Infantry and cavalry attack using SHOCK COMBAT (cavalry also can do the CAVALRY CHARGE). Much like ARTILLERY FIRE, combat resolution in SHOCK COMBAT uses a 1d10 with modifiers. The list of modifiers is a bit more extensive than with ARTILLERY FIRE but the table on the Player Aid can be stepped through quickly. SHOCK and CHARGE results apply to both the attacker and defender. Possible results are Recoil (one hex back), Disorder, Rout, the Cohesion Test, as well as Pursuit, Counter-shock, or Breakthrough. Again, and in keeping with the era, units are rarely destroyed in combat, but instead tend to “come apart” through a lack of morale or “cohesion.” Yet again, uncomplicated rules giving thematically appropriate combat results.

In the Battle of Issy 1815 Specific Rules, there is a nice extra rule for Light Companies. Basically, each formation has a light company marker. Each turn, the player can place some on their related formation and place others in the activation cup. The light company have no ZoC, no Strength Points, no Movement Points, and do not affect rally attempts by adjacent units. What they can do is, when the player wants, force an adjacent enemy unit to make a Cohesion Test. The markers represent the use of skirmishers (voltiguers) by the parent formation. Yet again, Mr. Bey uses a simple, low rules overhead way to represent a capability in a thematically relevant way.

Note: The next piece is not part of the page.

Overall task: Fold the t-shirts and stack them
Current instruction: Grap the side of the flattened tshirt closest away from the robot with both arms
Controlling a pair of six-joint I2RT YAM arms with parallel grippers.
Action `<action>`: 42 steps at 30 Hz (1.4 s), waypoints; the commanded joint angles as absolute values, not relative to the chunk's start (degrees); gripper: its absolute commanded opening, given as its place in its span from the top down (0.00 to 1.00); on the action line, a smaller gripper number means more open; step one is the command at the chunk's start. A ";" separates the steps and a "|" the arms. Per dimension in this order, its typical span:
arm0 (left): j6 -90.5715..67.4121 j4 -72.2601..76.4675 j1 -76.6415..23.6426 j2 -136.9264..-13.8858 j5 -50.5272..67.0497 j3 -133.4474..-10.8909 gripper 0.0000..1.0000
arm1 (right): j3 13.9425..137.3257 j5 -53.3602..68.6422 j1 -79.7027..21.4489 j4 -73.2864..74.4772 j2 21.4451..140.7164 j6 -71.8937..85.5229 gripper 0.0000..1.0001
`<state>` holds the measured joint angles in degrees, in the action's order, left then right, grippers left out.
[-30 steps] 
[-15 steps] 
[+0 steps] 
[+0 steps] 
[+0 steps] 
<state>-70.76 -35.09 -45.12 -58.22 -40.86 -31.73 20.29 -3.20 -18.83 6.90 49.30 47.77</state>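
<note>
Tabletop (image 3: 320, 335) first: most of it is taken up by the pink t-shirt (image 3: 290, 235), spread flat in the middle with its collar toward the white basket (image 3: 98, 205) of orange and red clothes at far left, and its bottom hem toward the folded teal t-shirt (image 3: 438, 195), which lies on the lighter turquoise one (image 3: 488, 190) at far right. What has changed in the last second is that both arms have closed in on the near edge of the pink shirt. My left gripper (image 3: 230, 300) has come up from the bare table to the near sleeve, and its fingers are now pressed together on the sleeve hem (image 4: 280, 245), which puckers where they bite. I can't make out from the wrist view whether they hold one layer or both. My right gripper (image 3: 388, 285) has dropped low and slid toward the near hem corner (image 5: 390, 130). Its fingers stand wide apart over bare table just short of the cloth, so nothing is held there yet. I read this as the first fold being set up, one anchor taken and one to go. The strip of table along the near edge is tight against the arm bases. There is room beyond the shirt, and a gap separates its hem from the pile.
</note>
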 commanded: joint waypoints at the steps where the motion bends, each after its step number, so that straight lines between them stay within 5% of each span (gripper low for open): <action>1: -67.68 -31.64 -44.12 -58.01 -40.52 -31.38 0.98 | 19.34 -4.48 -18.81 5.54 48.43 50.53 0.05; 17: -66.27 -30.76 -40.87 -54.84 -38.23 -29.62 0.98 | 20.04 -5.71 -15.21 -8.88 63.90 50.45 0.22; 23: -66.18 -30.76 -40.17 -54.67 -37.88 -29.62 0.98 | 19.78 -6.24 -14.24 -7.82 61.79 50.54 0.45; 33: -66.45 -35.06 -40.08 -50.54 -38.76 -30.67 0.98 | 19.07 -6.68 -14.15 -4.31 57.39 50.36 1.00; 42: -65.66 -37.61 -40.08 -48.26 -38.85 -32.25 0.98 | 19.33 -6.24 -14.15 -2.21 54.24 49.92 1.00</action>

All of the above has been a long winded way of me saying that Battle of Issy 1815 and the Jours de Gloire-series is a small, relatively rules-lite, wargame that is easy to learn, quick to play, and delivers a highly thematic experience. If you have C3i Magazine Issue Nr 32 and have not tried this game (instead focusing on Gettysburg) take the time to learn and play through Issy. If you have never played a Jours de Gloire game before try to find one and give it a shot, even if you are not a huge Napoleonic warfare fan. Battle of Issy 1815 has been a pleasant surprise to me; I think it could be the same for most wargamers.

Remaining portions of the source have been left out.